Once the deal was finalized in October, the U.S. faced growing criticism from tax policy experts that neither the BEAT nor GILTI as originally crafted could ensure Pillar Two’s 15% corporate minimum tax would be met. In response, the Biden administration and congressional Democrats strengthened terms of GILTI in the Build Back Better (BBB) legislation, which passed the House of Representatives in November but remains stalled in the Senate. Mainly, the BBB calls for increasing GILTI’s rate on offshore earnings of a U.S. multinational to 15% from its initial 10.5% while requiring that the company calculate taxes on a country-by-country basis.
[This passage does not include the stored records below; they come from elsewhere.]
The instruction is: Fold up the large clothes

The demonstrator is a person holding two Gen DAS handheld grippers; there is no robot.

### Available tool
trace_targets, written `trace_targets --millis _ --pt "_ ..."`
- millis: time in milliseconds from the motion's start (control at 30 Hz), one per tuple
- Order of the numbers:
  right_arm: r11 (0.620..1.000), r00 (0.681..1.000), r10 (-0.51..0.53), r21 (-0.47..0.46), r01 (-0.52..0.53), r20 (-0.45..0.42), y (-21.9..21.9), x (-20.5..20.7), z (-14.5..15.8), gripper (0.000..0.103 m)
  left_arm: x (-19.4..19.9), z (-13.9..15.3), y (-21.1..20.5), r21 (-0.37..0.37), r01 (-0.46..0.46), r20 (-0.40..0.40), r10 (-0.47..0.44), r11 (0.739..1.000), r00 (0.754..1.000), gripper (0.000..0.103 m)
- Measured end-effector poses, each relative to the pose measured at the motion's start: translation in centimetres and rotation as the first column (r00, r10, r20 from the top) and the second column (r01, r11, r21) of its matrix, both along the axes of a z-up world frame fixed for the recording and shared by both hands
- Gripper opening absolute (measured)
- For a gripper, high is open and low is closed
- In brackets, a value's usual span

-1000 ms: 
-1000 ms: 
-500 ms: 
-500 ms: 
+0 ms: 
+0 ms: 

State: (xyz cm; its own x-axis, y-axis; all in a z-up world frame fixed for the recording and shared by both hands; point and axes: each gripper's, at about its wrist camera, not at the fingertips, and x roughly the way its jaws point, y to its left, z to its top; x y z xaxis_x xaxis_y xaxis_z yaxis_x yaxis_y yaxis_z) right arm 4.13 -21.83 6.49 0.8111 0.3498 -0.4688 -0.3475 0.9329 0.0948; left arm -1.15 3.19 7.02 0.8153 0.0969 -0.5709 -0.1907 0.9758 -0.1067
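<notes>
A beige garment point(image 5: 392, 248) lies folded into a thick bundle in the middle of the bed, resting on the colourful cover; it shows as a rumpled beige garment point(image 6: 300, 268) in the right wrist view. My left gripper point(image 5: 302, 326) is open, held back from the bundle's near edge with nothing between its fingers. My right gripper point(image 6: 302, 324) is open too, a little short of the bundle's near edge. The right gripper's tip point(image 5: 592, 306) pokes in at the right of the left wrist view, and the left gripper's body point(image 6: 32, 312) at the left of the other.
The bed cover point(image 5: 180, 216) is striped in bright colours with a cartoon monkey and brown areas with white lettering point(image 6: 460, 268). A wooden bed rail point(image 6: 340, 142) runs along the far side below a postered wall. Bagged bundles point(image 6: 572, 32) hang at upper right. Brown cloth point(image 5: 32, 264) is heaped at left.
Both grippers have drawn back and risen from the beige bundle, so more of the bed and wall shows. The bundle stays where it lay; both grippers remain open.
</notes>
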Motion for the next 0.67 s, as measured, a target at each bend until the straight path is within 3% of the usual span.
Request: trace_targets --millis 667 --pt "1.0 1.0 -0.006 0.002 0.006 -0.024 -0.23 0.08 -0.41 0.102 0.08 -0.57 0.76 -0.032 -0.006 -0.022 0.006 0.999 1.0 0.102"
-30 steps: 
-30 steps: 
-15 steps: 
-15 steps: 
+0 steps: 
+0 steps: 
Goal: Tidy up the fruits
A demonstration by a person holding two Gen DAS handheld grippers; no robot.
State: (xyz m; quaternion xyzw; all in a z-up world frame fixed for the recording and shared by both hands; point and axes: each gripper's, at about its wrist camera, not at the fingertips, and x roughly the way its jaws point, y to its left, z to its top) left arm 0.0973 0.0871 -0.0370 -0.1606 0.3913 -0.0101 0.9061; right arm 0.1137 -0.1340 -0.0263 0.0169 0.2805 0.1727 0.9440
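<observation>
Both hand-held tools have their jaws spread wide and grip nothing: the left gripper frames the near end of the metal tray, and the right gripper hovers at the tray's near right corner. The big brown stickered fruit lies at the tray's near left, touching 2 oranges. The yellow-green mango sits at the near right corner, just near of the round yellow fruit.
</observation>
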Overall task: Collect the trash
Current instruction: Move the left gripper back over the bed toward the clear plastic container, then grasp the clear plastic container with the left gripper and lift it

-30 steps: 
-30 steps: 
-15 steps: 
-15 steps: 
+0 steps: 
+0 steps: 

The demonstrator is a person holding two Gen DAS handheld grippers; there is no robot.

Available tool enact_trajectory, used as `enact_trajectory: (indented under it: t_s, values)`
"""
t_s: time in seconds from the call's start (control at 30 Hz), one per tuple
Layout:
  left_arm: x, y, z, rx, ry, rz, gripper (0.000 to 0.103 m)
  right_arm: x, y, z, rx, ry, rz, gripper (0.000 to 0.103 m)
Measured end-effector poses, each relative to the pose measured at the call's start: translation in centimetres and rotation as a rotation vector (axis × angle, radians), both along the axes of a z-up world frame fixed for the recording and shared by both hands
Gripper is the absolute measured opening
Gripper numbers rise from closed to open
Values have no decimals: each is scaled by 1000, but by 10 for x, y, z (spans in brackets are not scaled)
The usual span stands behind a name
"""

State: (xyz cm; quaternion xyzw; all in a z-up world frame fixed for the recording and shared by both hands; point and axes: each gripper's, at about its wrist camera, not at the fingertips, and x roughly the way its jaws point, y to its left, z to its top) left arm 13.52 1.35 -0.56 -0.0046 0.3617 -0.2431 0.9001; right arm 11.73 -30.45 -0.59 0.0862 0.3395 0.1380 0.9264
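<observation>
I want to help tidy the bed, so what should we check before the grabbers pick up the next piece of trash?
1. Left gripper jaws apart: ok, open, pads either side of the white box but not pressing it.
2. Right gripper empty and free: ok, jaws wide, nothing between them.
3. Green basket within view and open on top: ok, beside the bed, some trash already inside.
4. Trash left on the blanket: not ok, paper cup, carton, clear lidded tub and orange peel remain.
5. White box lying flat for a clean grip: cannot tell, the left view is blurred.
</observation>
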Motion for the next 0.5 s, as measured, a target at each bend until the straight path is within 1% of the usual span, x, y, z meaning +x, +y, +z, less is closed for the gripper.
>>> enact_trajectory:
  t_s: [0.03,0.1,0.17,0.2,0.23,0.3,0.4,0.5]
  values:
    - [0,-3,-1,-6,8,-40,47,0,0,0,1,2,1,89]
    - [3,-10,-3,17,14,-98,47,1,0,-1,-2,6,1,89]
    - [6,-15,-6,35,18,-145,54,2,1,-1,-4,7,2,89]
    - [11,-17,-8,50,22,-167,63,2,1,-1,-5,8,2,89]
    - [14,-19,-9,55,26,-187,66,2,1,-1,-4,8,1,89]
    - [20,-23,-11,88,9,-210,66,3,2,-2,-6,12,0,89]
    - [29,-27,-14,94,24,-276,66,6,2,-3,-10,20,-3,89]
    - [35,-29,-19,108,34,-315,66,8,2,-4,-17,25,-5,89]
In describing the proposed change, the Treasury Department in its latest “Green Book”—a description of revenue estimates for the federal government’s forthcoming fiscal year—said the plan to repeal the BEAT and replace it with a UTPR was “consistent with the UTPR described in the Pillar Two Model Rules” disseminated by the OECD. If approved by Congress and signed by the president, the change would take effect for tax years starting January 1, 2024, and beyond.

“When another jurisdiction adopts a UTPR, the proposal also includes a domestic minimum top-up tax that would protect U.S. revenues from the imposition of UTPR by other countries,” the Green Book stated. “Separately, the proposal would provide a mechanism to ensure U.S. taxpayers would continue to benefit from U.S. tax credits and other tax incentives that promote U.S. jobs and investment.”

On March 29, a day after the Green Book’s release, the subject of how jurisdictions without a UTPR could lose potential revenue to other areas was addressed by the OECD’s top tax official, Pascal Saint-Amans. Speaking at an American Bar Association conference, Saint-Amans said countries and territories are “heading to a new world” in which tax competition is capped by the OECD’s 15% minimum tax. He added that the Green Book proposals indicate that Biden’s administration remains committed to implementing provisions at the heart of Pillar Two.

The proposal was also welcomed by the Financial Accountability and Corporate Transparency (FACT) Coalition, a group that advocates for more openness in corporate taxation and governance. In a statement, FACT’s policy director, Ryan Gurule, said action from the Senate in passing the BBB could end abuse of tax havens, “advance unprecedented global tax cooperation, and better equip the IRS to improve tax administration and crack down on tax dodgers.”